Viruses↗ are similarly difficult to categorize. Yes, they contain DNA and RNA, but are they life forms? They do not have cells or metabolism, yet they can reproduce. But perhaps this is because we have drawn our imaginary line upon them. When combined with another cell, they become part of that cell. Is that simply an infected cell or a new classification of cell? Scientists could, for example, extract a molecular sequence from a living cell and turn it into a synthetic virus used to infect other cells. It seems that the division is, again, semantic, our limited way of classifying and understanding those parts that may not break along the lines we intend.

Unfortunately, we have already drawn a very Dark Line, using Black Charcoal and India Ink, encircling fields such as biology, chemistry, and physics, not to mention those like linguistics, psychology, and art. It will take a long time for these lines to fade and lighten, but mathematics is like the Sun; it both illuminates and irradiates, bleaching away our earlier mistakes.

When we encircle or group things, we have united separate things, creating a Unity, a category, a Taxon↗.

There is no universal agreement↗ on how to classify living organisms. The same problem that astronomers have classifying celestial objects like Pluto applies to the living world, too, as everything around us is part of Nature.

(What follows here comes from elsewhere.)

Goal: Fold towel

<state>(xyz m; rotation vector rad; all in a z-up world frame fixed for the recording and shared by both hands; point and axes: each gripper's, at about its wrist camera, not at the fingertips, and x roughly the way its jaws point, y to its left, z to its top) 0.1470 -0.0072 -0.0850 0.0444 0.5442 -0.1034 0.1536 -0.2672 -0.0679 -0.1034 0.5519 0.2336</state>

Our taxonomy, that seems to hold so well for most of biology, has places where it breaks down, where meaning gets all fuzzy again. Then we have to question if we started categorizing everything the wrong way from the very start. Perhaps we made hasty approximations, and like how the orbits of dynamical systems eventually diverge from patterns in the natural world, our taxonomic systems will diverge, too.

In my opinion, this is because we are seeing fractal structure, the whole and the parts are the same thing, differing only in how we choose to see them.

After extracting Binary Oppositions while writing my screenplay, I then began to use them as parts to build my whole, I began to re-construct my film using my crisp, clear new language. But the moment I did that, I began to destroy it, erasing the multiple layers of meaning in my art that I didn't consciously decide to construct in the first place, the under-appreciated junk DNA of my own subconscious. So I built a system to visualize those patterns and was careful about my modifications, using my new system like a conservator-restorer uses a lens to restore an ancient mosaic.

I would move or change a tile fragment, then look through the lens again from many different angles (metadata many-to-many relations) to see if the overall shape was still intact. In this way, I could sharpen the details and consistency while keeping the structure in its whole form.

The closest that I have gotten to perfection in this dualistic universe is to pivot, or balance, on the boundary between part and whole, trying not to allow either one to destabilize that equilibrium.

Like ballet dancers, figure skaters, or even that lowly amoeba, our fluid feet can extend to lead our way, but we must eventually retract them to maintain our central integrity.